* _Task_
Retype exactly the lines below, beginning with the first and ending with the line where "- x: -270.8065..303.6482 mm" appears.

* _Supplied records_
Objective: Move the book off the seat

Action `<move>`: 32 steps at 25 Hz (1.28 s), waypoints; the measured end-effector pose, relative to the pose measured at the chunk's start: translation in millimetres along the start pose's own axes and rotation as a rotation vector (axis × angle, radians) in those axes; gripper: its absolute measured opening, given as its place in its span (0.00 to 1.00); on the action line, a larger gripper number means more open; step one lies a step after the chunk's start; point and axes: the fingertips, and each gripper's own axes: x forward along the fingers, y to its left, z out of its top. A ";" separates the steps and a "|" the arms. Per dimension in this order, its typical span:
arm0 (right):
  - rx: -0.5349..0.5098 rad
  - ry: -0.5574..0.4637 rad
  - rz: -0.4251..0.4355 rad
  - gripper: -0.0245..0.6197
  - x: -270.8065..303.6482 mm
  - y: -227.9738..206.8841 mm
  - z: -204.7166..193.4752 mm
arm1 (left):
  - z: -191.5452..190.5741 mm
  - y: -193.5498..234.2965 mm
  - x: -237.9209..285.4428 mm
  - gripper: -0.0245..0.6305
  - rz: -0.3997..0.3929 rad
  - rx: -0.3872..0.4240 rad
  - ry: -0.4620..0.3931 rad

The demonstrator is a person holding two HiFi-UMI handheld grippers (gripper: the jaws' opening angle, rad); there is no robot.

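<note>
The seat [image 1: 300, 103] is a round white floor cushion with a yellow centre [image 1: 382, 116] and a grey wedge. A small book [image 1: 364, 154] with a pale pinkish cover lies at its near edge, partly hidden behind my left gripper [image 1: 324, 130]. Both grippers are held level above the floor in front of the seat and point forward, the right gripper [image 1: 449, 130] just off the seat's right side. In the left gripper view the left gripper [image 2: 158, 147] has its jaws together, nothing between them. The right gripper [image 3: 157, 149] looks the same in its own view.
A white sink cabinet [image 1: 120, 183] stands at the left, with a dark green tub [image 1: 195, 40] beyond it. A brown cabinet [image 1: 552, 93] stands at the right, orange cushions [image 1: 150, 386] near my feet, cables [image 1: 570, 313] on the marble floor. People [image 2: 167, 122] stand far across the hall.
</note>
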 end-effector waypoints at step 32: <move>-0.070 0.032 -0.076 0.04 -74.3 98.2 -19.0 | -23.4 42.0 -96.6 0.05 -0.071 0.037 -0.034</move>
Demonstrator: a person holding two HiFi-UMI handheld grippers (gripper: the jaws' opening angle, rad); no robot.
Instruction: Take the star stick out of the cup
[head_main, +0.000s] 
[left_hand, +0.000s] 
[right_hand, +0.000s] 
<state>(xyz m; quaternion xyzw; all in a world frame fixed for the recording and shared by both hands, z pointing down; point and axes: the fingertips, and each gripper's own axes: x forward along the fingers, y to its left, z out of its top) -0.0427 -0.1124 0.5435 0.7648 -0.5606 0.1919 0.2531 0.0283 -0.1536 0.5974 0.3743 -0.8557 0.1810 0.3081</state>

* _Result below_
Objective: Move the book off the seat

Action `<move>`: 32 steps at 25 Hz (1.28 s), waypoints; the measured end-effector pose, relative to the pose measured at the chunk's start: translation in millimetres along the start pose's own axes and rotation as a rotation vector (axis × angle, radians) in those axes; gripper: its absolute measured opening, given as its place in its span (0.00 to 1.00); on the action line, a larger gripper number means more open; step one lies a step after the chunk's start; point and axes: the fingertips, and each gripper's own axes: x forward along the fingers, y to its left, z out of its top. A ";" separates the steps and a "|" the arms. Per dimension in this order, its typical span:
arm0 (right):
  - rx: -0.5349..0.5098 rad
  - ry: -0.5574..0.4637 rad
  - rz: -0.4251..0.4355 rad
  - gripper: -0.0245..0.6197
  - x: -270.8065..303.6482 mm

The exercise is done, and nothing more is needed.